All of these measures together will turn ordinary media into hypermedia, ready for a distributed usage on the Web.

In addition to these fundamental Web technologies, to integrate into modern Web environments, there would need to be:

  • a standard definition of a javascript API to interact with the media data,
  • an event model,
  • a DOM integration of the textual markup,
  • and possibly the use of CSS or SVG to define layout, effects, transitions and other presentation issues.

Then there are the Metadata requirements:

We all know that videos have a massive amount of metadata – i.e. data about the video.
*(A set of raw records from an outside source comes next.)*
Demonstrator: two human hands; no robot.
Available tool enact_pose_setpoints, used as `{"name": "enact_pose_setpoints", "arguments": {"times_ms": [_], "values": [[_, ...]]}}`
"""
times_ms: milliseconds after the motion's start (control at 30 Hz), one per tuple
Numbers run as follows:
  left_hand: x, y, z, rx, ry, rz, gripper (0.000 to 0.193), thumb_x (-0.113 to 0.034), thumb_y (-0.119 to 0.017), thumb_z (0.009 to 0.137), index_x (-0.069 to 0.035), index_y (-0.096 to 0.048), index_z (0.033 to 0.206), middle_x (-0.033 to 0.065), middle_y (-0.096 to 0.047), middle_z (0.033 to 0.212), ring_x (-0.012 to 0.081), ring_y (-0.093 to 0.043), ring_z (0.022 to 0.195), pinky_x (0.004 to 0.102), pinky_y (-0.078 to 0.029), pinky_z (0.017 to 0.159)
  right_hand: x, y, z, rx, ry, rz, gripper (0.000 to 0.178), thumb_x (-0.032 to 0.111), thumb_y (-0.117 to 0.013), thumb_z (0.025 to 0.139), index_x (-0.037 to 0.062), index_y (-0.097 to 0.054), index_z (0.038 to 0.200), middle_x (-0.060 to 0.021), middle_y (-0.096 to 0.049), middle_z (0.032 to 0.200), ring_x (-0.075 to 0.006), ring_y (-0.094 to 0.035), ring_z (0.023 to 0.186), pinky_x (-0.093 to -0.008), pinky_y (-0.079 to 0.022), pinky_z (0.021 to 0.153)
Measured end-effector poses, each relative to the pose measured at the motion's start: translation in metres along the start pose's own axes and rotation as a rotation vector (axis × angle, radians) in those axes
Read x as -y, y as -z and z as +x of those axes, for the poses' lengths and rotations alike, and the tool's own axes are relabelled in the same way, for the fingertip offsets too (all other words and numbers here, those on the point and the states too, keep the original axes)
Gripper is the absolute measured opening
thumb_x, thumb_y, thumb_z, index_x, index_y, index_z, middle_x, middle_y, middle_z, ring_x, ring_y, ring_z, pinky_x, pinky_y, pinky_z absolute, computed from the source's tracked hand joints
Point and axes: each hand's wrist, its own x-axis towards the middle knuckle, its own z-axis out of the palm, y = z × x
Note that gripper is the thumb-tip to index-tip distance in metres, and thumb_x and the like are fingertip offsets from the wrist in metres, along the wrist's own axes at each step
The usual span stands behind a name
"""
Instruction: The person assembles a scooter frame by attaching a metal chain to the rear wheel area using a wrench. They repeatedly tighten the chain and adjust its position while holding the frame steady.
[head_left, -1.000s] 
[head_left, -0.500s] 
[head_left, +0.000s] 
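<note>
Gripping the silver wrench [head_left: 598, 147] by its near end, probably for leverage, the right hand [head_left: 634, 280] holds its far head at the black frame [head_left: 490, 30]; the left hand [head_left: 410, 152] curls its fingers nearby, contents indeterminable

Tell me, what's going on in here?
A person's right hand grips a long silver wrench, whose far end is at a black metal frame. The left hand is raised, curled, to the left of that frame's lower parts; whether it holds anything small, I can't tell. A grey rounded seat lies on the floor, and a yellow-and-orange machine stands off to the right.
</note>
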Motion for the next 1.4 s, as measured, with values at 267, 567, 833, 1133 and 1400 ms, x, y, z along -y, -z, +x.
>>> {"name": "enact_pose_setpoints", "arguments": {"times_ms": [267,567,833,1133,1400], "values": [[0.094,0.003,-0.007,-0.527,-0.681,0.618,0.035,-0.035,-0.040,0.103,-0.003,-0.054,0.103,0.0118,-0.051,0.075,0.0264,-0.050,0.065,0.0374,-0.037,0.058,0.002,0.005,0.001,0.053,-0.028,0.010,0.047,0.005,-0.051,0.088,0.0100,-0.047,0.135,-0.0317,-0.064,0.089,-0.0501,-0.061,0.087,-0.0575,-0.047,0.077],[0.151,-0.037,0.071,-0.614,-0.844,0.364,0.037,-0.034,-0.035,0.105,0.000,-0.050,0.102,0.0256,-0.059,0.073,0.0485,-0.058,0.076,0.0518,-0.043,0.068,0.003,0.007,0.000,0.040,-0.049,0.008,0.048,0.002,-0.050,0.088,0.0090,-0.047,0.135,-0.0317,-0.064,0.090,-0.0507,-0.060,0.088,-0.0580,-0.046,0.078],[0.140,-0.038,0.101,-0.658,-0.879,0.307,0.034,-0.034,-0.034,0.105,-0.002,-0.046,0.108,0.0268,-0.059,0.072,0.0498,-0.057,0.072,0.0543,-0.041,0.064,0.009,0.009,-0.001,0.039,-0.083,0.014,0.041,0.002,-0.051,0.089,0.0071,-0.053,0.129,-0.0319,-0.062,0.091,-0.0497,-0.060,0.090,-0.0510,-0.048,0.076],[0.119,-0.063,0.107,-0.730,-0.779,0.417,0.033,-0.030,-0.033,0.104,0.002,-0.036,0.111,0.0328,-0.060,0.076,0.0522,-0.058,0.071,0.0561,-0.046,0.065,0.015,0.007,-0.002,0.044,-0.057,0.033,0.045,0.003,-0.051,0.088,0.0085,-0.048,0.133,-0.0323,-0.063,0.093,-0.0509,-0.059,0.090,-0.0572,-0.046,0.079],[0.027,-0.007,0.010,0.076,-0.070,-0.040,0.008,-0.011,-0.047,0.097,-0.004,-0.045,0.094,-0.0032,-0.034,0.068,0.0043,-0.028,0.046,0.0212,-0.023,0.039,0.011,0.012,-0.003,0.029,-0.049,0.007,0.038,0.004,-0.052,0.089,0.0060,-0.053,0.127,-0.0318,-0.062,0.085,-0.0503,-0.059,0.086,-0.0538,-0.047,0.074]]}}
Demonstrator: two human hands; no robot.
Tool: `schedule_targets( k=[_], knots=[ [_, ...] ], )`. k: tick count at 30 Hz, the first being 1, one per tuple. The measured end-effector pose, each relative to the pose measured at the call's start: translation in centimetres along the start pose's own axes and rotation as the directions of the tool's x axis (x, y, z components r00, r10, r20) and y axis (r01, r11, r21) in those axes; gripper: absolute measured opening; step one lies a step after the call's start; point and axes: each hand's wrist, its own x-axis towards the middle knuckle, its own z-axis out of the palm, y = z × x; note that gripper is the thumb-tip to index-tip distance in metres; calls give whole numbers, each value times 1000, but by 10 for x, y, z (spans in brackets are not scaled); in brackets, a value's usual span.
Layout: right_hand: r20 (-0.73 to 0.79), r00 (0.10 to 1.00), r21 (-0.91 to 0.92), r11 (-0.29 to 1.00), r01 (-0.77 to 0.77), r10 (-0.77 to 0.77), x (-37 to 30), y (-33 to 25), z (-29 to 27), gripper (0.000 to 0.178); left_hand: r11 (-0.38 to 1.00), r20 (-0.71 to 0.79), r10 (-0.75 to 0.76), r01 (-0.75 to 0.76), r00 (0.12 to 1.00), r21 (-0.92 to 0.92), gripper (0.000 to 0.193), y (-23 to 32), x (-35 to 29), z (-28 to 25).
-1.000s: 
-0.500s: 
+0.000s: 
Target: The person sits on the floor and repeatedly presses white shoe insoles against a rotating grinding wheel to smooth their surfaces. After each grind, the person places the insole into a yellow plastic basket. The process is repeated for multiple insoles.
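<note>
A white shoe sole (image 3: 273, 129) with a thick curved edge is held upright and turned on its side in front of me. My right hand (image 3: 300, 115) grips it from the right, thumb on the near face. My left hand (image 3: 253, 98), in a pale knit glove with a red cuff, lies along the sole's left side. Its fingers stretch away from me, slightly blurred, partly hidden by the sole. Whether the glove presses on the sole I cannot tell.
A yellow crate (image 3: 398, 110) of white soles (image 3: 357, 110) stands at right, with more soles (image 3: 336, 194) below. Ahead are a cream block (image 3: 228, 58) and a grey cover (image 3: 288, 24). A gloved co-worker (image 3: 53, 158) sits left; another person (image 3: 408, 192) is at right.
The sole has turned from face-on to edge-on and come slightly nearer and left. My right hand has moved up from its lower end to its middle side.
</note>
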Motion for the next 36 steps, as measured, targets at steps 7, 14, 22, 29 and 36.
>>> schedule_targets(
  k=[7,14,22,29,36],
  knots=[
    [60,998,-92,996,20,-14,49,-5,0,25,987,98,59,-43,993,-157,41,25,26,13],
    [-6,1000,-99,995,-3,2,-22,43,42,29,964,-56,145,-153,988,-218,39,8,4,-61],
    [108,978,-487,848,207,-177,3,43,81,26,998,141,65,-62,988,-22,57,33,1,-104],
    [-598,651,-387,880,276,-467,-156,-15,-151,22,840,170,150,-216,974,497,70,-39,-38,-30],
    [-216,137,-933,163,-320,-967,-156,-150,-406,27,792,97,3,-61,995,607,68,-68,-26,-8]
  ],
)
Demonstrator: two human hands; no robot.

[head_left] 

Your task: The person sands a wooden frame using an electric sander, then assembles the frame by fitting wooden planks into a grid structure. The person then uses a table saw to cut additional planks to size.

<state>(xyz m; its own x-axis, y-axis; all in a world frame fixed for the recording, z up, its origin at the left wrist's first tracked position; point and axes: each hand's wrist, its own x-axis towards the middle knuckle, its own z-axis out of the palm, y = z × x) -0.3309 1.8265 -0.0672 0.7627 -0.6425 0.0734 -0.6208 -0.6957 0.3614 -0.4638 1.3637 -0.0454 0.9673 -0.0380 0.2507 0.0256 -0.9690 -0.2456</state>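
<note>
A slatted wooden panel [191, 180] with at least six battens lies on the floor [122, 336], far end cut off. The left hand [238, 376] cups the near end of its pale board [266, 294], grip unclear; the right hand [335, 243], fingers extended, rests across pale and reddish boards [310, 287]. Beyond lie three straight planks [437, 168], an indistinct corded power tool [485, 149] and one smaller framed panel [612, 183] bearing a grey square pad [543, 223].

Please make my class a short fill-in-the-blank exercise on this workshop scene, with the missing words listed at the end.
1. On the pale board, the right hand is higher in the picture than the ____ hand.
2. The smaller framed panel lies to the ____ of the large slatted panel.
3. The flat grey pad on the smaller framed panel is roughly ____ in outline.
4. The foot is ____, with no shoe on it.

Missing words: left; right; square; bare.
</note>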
There are different types of metadata and they need to be handled differently.

  • Time-aligned text, such as captions, subtitles, transcripts, karaoke and similar text.
  • Header-type metadata, such as the ID3 tags for mp3 files, or the vorbiscomments for Ogg files.
  • Manifest-type description of the relationships between different media file tracks, similar to what SMIL enables, like the recent ROE format in development with Xiph.

The time-aligned text should actually be regarded as a codec, because it is time-aligned just like audio or video data. If we want to be able to do live streaming of annotated media content and receive all the data as a multiplexed stream through one connection, we need to be able to multiplex the text codec into the binary stream just like we do with audio and video. Thus, the definition of the time-aligned text codecs have to ascertain the ability to multiplex.

Header-type metadata should be machine accessible and available for human consumption as required. They can be used to manage copyright and other rights-related information.

The manifest is important for dynamically creating multi-track media files as required through a client-server interaction, such as the request for a specific language audio track with the video rather than the default.

Other topics of interest:

There are two more topics that I would like to point out that require activities.

  • “DRM”: It needs to be analysed what the real need is here. Is it a need to encrypt the media file such that it can only be read by specific recipients? Maybe an encryption scheme with public and private keys could provide this functionality? Or is it a need to retain copyright and licensing information with the media data? Then the encapsulation of metadata inside the media files may be a good solution already, since this information stays with the media file after a delivery or copy act.
  • Accessibility: It needs to be ascertained that the association of captions, sign language, video descriptions and the like in a time-aligned fashion to the video is possible with the chosen encapsulation format. A standard time-aligned format for specifying sign language would be needed.

This list of required technologies has been built through years of experience experimenting with the seamless integration of video into the World Wide Web in the Annodex project and through further recent discussions from the W3C Video on the Web workshop and elsewhere.

This list is just providing a structure towards what is necessary to address in making video a first-class citizen on the Web. There are many difficult detail problems to solve in each one of these areas. It is a challenge to understand the complexity of the problem, but I hope this structure can contribute to break down some of the complexity and help us to start attacking the issues.